There are strong performances throughout, particularly from the young actors. Amy Dawson is horribly believable as the sadistic Izzy, possibly more screwed up than Mia, and not a good advert for boarding school education. Leila Mimmack gives a sincere and thoughtful performance; James Norton is impressive in a complex and difficult part, where the change of clothing also marks some kind of symbolic journey. I was moved by the end of the hospital scene, (good writing) but also an entirely believable performance by Gemma Lise Thornton in a non-speaking part.

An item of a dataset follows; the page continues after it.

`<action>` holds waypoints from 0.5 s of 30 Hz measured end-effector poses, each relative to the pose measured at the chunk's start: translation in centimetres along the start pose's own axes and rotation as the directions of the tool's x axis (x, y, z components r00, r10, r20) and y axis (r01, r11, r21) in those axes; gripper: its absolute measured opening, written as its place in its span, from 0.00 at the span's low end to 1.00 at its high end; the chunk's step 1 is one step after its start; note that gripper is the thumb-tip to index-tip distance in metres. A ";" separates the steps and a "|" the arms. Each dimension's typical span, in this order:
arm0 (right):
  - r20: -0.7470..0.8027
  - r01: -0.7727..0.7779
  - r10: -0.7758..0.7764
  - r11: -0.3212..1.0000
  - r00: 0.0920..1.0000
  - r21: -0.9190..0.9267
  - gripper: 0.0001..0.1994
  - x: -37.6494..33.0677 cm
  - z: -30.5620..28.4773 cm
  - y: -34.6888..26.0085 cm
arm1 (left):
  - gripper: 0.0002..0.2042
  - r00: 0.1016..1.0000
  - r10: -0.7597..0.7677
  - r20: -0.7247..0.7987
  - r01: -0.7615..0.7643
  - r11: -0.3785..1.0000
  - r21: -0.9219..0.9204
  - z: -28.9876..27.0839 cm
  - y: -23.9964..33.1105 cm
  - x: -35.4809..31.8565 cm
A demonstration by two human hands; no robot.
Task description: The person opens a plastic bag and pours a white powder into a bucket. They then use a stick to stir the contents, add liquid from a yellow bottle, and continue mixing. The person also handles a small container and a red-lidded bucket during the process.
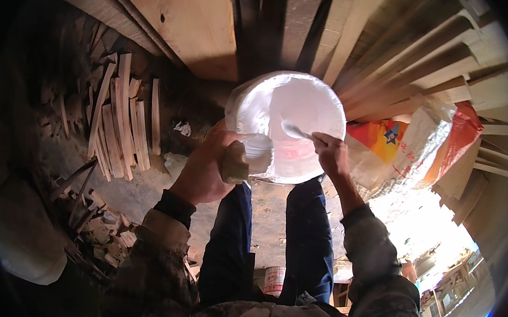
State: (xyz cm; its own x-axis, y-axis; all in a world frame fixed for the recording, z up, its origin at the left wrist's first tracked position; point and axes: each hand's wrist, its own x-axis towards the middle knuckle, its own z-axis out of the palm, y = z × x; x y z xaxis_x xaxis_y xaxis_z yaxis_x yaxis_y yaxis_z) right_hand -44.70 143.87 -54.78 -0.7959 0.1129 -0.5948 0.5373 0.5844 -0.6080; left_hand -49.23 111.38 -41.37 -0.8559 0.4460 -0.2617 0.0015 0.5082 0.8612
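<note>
A round white bucket [339, 108] stands in front of my legs, its inside coated white and brightly lit. My left hand [203, 165] is closed around a pale cup-like container [258, 153] with a tan end, tilted over the bucket's near left side. What the container holds is not clear. Between the fingers of my right hand [332, 154] is the handle of a white spoon [293, 129]. The spoon's bowl hangs over the middle of the bucket, pointing left.
Boards [187, 24] lean beyond the bucket. Thin wood strips [118, 119] lie in a pile at left, above heaped offcuts [104, 230]. A red and white plastic sack [426, 141] lies at right. Behind my legs stands a small printed tub [274, 279].
</note>
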 end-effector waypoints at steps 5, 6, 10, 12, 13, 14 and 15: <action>0.024 0.204 -0.232 0.896 0.973 0.396 0.14 -6.8 -4.1 -1.7 | 0.31 0.998 -0.053 0.037 0.056 0.995 -0.079 0.4 -0.1 -0.3; -0.018 0.353 -0.384 0.827 0.923 0.438 0.15 -7.0 -2.9 -2.1 | 0.31 0.997 -0.052 0.049 0.053 0.998 -0.026 0.5 -0.2 -0.4; -0.049 0.739 -0.741 0.659 0.670 0.140 0.24 -5.0 3.4 -2.0 | 0.32 0.991 -0.111 0.078 0.108 0.993 0.038 0.5 -0.5 -0.7; -0.084 0.831 -0.827 0.556 0.555 0.016 0.26 -3.6 4.7 -0.5 | 0.32 0.987 -0.121 0.105 0.113 0.990 0.081 0.5 -0.5 -0.7; -0.060 0.840 -0.840 0.541 0.539 -0.024 0.27 -3.6 4.3 0.5 | 0.32 0.987 -0.110 0.116 0.097 0.989 0.114 0.4 -0.5 -0.7; -0.009 0.834 -0.836 0.549 0.549 -0.055 0.27 -3.7 3.8 1.4 | 0.32 0.990 -0.093 0.105 0.080 0.989 0.123 0.4 -0.5 -0.7; -0.019 0.839 -0.842 0.539 0.539 -0.078 0.27 -4.1 3.0 2.1 | 0.32 0.989 -0.103 0.103 0.090 0.988 0.123 0.5 -0.5 -0.7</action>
State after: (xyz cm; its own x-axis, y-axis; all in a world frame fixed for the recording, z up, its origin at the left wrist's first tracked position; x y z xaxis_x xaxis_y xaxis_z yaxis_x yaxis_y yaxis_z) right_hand -39.52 142.18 -55.21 -0.8868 -0.4163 0.2008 -0.3996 0.4723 -0.7857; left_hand -48.40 111.18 -41.87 -0.7939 0.4648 -0.3921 -0.0116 0.6330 0.7740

In the programme interview, Stenham says of Martha, 'I think making Martha likeable is the key to the story'. Frances Barber gives an excellent performance as Martha: but there are parallels, like Martha in Who's Afraid of Virginia Wolf, Blanche in Street Car, or Mary in Long Day's Journey into Night. These are women who, despite their problems, are allowed to show us their more sensitive, pre-illness personalities. With the exception of a brief scene with Hugh, when this Martha is recalling the early days of the marriage, she is difficult to engage with, because she is so self-obsessed, out of control and oblivious to the problems she's creating. So I didn't find her likeable, but this is more in the writing than the performance.

In his introduction to the play, Daniel Evans (Artistic Director at the Crucible) describes the play as a tragi-comedy. I can just about imagine how, with a more Ortonesque delivery, the play might tip over into farce, but this production was on the serious side, as one might expect from a director renowned for a deadpan comic role.